Friday, October 12, 2018

RISC-V SoftCPU Contest Part II

Let's look at the contest requirements in closer detail.

The CPU must pass RV32I compliance tests

As reference following github URL is given

https://github.com/riscv/riscv-compliance/tree/master/riscv-test-suite/rv32i

There is a Makefile and two subdirectories: src and references. The src directory includes the source code for tests and the reference directory reference dumps for the tests. We have no other choice as to assume that we need to pass all the tests, using all the test cases from the src directory.
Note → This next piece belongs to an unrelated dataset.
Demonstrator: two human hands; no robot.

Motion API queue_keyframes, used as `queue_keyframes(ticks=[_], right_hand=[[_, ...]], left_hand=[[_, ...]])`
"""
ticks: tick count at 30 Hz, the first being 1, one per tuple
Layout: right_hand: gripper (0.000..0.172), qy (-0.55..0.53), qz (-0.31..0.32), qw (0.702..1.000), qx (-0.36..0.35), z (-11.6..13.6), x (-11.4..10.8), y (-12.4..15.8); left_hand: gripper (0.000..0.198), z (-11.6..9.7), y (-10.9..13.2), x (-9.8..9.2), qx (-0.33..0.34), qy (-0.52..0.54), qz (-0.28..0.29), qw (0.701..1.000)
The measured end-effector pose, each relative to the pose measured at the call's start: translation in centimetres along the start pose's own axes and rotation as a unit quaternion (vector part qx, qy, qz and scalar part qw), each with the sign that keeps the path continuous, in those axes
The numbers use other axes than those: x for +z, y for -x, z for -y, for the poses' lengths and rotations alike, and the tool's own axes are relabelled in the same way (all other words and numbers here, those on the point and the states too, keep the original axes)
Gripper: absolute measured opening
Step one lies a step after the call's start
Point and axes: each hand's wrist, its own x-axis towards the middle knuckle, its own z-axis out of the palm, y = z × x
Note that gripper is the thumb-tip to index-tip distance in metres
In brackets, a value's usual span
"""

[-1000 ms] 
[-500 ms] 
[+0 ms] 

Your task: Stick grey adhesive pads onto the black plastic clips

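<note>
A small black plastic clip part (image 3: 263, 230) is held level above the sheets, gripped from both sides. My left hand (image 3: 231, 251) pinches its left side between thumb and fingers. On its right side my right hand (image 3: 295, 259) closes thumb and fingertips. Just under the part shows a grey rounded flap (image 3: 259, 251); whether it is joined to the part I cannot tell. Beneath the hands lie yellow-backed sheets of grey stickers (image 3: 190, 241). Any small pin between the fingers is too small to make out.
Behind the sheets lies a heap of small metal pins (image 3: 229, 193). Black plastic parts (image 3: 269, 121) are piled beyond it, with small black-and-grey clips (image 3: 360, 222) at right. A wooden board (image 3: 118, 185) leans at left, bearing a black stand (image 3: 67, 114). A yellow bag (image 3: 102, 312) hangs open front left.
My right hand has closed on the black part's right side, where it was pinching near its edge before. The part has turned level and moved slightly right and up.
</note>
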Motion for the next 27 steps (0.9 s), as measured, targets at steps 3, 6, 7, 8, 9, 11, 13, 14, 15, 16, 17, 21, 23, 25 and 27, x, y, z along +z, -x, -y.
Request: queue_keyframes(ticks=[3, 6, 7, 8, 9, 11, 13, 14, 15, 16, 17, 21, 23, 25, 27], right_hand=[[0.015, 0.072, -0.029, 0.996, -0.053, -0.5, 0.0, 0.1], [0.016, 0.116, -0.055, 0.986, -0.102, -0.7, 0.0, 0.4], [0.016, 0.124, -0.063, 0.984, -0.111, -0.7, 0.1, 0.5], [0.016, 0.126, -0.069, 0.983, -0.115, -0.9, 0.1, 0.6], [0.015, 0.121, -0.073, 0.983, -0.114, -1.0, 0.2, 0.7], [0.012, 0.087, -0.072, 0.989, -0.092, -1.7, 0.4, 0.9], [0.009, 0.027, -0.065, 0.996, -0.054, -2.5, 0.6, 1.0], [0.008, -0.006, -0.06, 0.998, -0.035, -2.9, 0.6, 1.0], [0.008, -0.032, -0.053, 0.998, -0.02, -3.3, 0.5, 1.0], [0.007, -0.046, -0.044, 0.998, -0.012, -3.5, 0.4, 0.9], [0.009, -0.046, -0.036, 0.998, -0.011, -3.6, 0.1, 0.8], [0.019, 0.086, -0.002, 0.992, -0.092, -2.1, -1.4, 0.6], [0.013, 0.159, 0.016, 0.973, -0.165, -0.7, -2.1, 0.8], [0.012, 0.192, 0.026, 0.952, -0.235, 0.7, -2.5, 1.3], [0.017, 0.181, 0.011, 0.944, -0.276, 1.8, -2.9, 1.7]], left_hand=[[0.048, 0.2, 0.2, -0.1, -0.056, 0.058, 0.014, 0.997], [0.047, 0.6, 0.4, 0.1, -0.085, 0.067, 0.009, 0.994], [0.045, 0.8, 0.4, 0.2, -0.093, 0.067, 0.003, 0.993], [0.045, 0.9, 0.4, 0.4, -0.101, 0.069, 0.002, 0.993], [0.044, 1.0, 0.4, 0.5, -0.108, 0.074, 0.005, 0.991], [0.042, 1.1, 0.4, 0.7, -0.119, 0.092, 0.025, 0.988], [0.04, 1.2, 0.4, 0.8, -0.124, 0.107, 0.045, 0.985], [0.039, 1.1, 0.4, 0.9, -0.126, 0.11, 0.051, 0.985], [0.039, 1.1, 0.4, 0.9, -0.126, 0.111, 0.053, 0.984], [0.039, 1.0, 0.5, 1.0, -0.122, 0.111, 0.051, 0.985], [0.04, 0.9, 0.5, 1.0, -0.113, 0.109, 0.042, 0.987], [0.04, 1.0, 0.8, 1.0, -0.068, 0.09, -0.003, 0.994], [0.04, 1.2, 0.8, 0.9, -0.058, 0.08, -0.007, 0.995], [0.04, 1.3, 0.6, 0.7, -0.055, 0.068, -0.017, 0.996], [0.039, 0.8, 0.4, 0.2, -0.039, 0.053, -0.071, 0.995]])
If we now read the the riscv compliance suite documentation a bit higher in the same github repository we see that it is required to use the reference signatures:

The only requirement needed in this case is that there must be an option to dump the results from the target in the test environment so as the comparison to test reference signature is possible.
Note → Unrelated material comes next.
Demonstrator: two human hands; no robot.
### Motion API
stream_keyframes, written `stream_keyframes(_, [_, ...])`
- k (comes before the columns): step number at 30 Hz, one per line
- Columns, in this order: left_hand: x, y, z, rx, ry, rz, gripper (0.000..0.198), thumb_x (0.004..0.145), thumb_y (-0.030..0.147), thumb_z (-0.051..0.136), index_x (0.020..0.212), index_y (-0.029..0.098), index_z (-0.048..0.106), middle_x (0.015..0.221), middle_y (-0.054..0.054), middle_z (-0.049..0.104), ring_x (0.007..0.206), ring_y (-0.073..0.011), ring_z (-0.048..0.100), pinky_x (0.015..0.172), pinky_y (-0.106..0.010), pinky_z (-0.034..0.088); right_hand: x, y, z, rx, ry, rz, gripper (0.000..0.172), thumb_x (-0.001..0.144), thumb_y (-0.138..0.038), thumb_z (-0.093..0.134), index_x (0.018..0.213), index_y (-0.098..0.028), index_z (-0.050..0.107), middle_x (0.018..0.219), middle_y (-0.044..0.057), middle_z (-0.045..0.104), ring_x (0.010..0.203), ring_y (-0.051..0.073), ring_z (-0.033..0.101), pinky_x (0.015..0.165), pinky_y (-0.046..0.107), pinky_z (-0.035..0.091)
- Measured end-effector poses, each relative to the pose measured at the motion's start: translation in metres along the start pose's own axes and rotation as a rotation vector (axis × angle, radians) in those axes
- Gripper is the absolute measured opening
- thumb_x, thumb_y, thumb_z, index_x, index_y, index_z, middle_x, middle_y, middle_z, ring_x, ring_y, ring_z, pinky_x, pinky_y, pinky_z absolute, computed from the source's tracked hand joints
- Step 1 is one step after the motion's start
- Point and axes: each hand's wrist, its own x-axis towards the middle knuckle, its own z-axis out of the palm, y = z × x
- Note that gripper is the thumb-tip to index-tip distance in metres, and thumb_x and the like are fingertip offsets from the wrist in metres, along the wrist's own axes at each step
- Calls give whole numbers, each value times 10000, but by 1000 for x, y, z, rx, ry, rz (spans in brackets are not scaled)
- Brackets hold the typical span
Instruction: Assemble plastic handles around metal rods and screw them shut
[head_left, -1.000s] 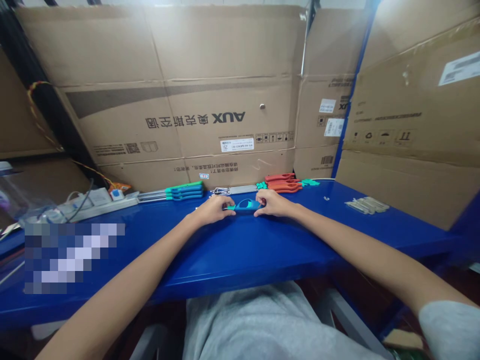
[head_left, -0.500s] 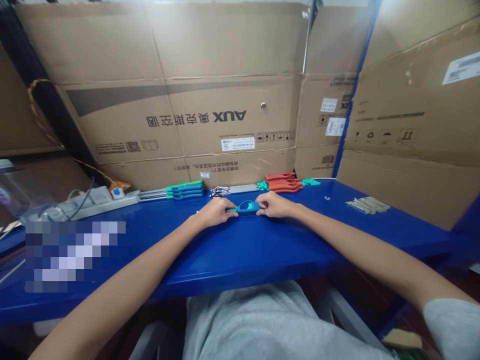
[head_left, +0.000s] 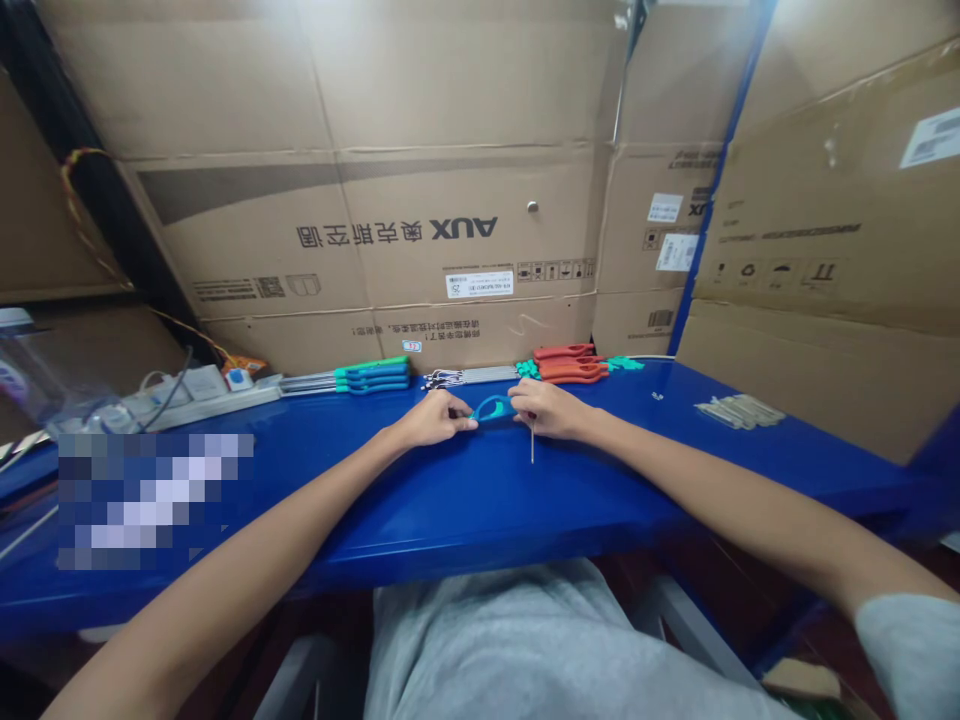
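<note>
**Head view:** looking down over both forearms at a blue painted surface backed by flattened cardboard sheets.

**Left hand:** the left hand pinches one end of a teal plastic loop, its fingers curled over the piece.

**Right hand:** the right hand closes on the other end. A thin metal pin runs down from its fingers toward the surface; whether it is held or only lies beneath them, I cannot tell.

**Grip:** both hands are clamped on the loop, and the two are well short of touching each other.

**Task's thing:** the loop sits between the hands, just above the surface, with its arch showing.

**Why so:** gripping both ends probably steadies the piece and leaves its middle open to view.

**Rest:** behind lie teal-handled tools, metal rods, orange-red handles, green parts, a power strip and a pale bundle of parts.

**Change:** half a second earlier the loop lay flatter and no pin showed; now the arch stands clearer and the pin is visible.
</note>
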Motion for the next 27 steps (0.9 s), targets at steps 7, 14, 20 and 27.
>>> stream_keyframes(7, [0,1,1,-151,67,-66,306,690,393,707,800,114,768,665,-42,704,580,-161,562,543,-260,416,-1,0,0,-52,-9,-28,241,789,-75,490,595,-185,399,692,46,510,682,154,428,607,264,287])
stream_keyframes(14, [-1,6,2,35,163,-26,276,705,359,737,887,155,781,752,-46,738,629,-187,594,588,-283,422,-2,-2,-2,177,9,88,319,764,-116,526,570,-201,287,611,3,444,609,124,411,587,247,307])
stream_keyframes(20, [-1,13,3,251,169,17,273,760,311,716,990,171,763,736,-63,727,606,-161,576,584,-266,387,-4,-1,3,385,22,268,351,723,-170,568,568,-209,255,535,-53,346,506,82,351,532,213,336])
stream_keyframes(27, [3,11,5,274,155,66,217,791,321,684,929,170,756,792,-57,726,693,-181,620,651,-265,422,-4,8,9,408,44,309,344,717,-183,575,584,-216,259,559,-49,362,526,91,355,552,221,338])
So no matter how we validate our SoftCPU we must provide a way to dump the signature data from the memory after the test runs. We should use ALL the src from the compliance directory and compare with the signatures and we must pass match on all cases. This is the only way to pass the compliance tests.

Good thing is that there is a documentation how to setup the "target" environment for the RISCV compliance tests: https://github.com/riscv/riscv-compliance/tree/master/doc

Documentation is always good to have, right? So what we have in this document? Lets search for the word "verilog" - found, there is a topic about the use of Verilator. Very good, so we follow the given steps to setup verilator as "target" and we are half way done setting up the compliance suite environment, right?

No. The section for the Verilator has one word as content: "tbd" nothing more! Similarly there is section for one existing hardware target with the same word "tbd" as full content.

So, there is no documentation how to setup the RISCV compliance test environment for any RTL simulator or any real hardware target.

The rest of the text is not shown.